# Activity:
For the entries below, repeat exactly each line starting with the one that contains "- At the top" and going on through the one that contains "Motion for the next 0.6", and no others.
-------------------------
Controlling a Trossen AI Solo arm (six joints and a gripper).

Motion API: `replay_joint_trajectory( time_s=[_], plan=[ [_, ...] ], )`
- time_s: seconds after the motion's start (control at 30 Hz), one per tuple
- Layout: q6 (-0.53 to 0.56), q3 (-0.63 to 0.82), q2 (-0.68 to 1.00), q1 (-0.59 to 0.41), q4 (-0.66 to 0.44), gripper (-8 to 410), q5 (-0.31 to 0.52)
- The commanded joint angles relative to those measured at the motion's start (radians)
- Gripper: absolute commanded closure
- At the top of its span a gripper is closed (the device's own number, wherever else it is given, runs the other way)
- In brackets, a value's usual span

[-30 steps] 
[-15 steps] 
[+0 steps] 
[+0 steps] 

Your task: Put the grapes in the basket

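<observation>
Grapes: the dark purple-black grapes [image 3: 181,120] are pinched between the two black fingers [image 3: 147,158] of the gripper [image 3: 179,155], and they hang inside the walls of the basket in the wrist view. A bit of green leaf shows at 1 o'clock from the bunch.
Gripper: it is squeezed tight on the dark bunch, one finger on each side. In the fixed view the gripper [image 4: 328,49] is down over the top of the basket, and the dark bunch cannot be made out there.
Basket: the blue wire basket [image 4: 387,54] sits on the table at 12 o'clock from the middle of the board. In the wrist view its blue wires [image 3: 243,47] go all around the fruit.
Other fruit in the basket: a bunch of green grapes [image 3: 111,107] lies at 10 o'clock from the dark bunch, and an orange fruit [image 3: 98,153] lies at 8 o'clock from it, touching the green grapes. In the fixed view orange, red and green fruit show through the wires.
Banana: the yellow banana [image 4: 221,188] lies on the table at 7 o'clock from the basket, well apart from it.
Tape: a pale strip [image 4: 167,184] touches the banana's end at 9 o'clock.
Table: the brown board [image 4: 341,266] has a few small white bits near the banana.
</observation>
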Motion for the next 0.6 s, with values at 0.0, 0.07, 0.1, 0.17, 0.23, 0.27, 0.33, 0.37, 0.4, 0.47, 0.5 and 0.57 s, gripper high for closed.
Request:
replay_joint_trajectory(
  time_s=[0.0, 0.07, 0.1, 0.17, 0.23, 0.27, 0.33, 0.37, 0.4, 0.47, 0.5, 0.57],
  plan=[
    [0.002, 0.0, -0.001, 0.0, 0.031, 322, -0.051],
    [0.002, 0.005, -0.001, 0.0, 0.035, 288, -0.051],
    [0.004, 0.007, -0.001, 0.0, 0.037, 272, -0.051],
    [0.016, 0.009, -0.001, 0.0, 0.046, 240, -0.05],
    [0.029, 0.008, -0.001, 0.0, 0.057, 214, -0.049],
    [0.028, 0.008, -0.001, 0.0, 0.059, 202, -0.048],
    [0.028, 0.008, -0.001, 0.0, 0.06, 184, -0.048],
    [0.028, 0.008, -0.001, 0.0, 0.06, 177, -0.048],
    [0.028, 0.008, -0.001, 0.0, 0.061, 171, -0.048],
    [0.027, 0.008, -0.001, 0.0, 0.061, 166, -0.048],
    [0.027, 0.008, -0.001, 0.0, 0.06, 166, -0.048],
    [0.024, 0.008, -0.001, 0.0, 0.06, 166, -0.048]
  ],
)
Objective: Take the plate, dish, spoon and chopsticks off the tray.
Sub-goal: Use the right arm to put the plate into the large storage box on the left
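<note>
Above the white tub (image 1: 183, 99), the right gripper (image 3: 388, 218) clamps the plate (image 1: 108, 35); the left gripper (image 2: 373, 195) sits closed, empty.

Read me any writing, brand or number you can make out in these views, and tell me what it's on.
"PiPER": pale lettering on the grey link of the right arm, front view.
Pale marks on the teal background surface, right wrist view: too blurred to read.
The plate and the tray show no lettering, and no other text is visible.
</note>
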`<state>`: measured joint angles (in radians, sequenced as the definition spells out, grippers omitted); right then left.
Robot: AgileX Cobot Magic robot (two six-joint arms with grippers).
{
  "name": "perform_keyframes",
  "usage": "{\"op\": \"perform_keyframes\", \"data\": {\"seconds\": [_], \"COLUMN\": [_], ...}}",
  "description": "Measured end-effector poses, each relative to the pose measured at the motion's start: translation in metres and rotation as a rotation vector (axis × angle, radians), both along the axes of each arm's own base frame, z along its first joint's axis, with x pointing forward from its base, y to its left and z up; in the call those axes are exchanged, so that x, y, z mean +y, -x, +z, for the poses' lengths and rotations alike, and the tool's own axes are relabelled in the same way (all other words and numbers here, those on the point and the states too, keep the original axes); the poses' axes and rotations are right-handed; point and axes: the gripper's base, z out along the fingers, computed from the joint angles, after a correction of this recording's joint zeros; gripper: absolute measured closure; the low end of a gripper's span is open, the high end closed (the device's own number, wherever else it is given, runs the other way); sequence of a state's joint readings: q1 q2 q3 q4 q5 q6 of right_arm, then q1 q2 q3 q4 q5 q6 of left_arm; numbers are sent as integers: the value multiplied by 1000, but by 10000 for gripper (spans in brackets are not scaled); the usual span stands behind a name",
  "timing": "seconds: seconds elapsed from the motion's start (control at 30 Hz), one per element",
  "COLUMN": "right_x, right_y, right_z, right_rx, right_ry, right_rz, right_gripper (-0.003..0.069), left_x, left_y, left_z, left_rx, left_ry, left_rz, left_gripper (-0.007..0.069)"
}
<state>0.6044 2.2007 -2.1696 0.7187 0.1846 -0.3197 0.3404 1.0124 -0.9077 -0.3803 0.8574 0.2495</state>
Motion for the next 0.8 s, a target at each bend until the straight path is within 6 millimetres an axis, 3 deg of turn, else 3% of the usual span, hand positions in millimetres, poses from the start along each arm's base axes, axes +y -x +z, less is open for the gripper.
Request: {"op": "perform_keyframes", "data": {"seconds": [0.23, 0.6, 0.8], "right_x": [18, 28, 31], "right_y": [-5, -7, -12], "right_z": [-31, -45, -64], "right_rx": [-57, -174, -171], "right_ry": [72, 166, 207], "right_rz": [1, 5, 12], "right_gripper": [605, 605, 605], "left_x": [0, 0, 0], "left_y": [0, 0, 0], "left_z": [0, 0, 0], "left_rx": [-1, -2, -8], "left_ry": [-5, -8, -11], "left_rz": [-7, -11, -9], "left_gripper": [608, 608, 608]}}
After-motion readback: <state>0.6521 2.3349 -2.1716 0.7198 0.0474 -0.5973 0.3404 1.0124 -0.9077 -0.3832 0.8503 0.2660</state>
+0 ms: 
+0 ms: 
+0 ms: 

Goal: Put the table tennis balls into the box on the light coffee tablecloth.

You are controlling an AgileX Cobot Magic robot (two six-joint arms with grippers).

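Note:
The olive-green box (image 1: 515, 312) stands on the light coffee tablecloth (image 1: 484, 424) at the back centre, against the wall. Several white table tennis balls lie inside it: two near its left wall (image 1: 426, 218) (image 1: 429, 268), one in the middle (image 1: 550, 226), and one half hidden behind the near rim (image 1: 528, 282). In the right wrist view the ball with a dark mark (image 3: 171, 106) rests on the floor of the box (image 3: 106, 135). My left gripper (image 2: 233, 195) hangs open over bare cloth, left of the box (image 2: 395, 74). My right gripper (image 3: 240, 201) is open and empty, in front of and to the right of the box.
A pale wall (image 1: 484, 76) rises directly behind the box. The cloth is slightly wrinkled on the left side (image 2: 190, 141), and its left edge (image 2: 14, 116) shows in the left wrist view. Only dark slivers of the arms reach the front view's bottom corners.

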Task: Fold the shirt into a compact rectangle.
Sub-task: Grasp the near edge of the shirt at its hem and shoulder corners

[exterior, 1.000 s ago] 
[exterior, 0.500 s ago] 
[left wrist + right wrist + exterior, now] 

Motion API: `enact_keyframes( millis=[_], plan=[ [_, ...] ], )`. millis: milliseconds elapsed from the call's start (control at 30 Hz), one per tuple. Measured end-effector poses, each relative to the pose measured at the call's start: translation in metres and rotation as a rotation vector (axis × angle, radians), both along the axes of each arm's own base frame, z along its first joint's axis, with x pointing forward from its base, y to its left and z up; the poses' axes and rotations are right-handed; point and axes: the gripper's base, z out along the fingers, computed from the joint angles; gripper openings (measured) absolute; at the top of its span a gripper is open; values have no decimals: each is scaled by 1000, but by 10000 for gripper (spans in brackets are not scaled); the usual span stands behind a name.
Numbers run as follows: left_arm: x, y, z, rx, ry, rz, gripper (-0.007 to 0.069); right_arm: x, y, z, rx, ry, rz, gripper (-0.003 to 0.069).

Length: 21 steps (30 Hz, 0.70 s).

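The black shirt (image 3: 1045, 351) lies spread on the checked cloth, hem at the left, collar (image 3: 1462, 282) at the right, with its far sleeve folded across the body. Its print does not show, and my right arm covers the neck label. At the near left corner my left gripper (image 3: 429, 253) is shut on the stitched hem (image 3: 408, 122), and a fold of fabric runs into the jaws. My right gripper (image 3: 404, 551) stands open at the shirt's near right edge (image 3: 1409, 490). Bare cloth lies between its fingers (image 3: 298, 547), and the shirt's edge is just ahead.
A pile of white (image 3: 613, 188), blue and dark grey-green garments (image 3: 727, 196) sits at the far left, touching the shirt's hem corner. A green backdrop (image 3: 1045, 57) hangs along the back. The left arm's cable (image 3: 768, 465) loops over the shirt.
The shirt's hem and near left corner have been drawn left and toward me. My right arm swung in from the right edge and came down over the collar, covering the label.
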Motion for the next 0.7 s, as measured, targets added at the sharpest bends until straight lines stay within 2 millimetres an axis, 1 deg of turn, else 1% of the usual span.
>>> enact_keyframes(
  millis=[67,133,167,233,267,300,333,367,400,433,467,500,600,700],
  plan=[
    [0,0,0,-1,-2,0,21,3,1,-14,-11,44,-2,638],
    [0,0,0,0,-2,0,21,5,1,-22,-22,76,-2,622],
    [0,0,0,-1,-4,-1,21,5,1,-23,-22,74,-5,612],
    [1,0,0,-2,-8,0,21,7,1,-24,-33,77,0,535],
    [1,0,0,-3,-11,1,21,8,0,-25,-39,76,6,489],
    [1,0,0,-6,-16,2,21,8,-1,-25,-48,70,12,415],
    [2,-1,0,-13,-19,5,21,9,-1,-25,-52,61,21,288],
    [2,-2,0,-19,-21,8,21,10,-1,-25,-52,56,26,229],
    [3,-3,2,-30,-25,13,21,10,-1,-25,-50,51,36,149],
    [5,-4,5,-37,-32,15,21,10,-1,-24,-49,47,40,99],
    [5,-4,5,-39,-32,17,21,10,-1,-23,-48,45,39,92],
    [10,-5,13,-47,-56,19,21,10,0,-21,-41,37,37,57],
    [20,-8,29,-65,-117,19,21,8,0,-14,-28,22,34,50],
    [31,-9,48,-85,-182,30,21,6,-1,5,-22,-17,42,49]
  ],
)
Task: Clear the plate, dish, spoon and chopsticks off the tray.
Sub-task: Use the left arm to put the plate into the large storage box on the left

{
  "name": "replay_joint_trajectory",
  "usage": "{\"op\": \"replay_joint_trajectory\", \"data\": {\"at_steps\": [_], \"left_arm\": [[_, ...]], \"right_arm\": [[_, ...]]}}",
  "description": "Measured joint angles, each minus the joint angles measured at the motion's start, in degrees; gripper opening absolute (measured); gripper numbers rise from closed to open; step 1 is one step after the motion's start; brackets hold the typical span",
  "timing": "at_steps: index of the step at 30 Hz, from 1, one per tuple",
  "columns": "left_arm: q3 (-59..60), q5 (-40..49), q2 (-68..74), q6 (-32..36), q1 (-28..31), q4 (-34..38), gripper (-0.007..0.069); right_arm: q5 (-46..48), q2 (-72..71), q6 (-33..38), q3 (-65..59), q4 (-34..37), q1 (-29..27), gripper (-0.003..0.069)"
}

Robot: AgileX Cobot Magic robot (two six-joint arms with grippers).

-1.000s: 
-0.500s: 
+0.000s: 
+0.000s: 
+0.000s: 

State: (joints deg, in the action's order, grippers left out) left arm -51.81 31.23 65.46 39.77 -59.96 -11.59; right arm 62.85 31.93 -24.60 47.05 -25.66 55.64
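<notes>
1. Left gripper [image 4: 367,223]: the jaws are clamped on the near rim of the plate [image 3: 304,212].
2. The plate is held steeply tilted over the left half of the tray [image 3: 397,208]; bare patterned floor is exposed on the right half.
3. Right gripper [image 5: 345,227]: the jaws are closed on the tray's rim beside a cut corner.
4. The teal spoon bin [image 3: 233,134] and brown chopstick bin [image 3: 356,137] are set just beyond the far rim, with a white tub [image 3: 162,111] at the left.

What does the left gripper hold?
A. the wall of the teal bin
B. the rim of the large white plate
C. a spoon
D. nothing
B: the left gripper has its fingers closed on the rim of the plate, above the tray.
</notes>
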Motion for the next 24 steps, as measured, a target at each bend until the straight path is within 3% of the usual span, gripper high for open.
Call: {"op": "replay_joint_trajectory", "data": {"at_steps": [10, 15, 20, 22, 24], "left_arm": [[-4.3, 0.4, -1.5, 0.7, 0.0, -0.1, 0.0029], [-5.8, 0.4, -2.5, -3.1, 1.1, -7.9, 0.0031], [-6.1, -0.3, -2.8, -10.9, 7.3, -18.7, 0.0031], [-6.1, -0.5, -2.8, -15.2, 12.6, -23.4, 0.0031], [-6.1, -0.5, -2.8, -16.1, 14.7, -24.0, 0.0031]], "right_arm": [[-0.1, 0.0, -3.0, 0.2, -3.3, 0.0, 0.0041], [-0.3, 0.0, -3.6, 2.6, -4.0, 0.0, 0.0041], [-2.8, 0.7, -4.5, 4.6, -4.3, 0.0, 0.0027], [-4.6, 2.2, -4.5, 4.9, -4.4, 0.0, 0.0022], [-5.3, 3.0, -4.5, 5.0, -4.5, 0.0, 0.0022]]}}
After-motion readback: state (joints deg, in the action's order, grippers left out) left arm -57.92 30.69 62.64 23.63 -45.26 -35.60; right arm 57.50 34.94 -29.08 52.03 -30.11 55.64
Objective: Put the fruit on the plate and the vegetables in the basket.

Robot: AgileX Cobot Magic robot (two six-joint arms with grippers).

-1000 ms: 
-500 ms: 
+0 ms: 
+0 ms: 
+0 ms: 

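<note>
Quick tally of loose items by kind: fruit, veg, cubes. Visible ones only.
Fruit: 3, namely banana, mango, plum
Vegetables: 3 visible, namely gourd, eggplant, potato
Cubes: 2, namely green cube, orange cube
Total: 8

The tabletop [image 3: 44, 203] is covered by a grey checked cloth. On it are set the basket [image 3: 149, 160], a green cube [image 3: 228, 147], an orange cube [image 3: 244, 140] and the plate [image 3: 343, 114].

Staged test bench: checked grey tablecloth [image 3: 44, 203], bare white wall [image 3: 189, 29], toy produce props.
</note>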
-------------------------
# Written answer:
- At the top of its span a gripper is closed (the device's own number, wherever else it is given, runs the other way)
- In brackets, a value's usual span

[-30 steps] 
[-15 steps] 
[+0 steps] 
[+0 steps] 

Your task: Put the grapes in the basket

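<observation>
Grapes: the dark purple-black grapes [image 3: 181,120] are pinched between the two black fingers [image 3: 147,158] of the gripper [image 3: 179,155], and they hang inside the walls of the basket in the wrist view. A bit of green leaf shows at 1 o'clock from the bunch.
Gripper: it is squeezed tight on the dark bunch, one finger on each side. In the fixed view the gripper [image 4: 328,49] is down over the top of the basket, and the dark bunch cannot be made out there.
Basket: the blue wire basket [image 4: 387,54] sits on the table at 12 o'clock from the middle of the board. In the wrist view its blue wires [image 3: 243,47] go all around the fruit.
Other fruit in the basket: a bunch of green grapes [image 3: 111,107] lies at 10 o'clock from the dark bunch, and an orange fruit [image 3: 98,153] lies at 8 o'clock from it, touching the green grapes. In the fixed view orange, red and green fruit show through the wires.
Banana: the yellow banana [image 4: 221,188] lies on the table at 7 o'clock from the basket, well apart from it.
Tape: a pale strip [image 4: 167,184] touches the banana's end at 9 o'clock.
Table: the brown board [image 4: 341,266] has a few small white bits near the banana.
</observation>
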Motion for the next 0.6 s, with values at 0.0, 0.07, 0.1, 0.17, 0.23, 0.27, 0.33, 0.37, 0.4, 0.47, 0.5 and 0.57 s, gripper high for closed.

This exercise has no more to it.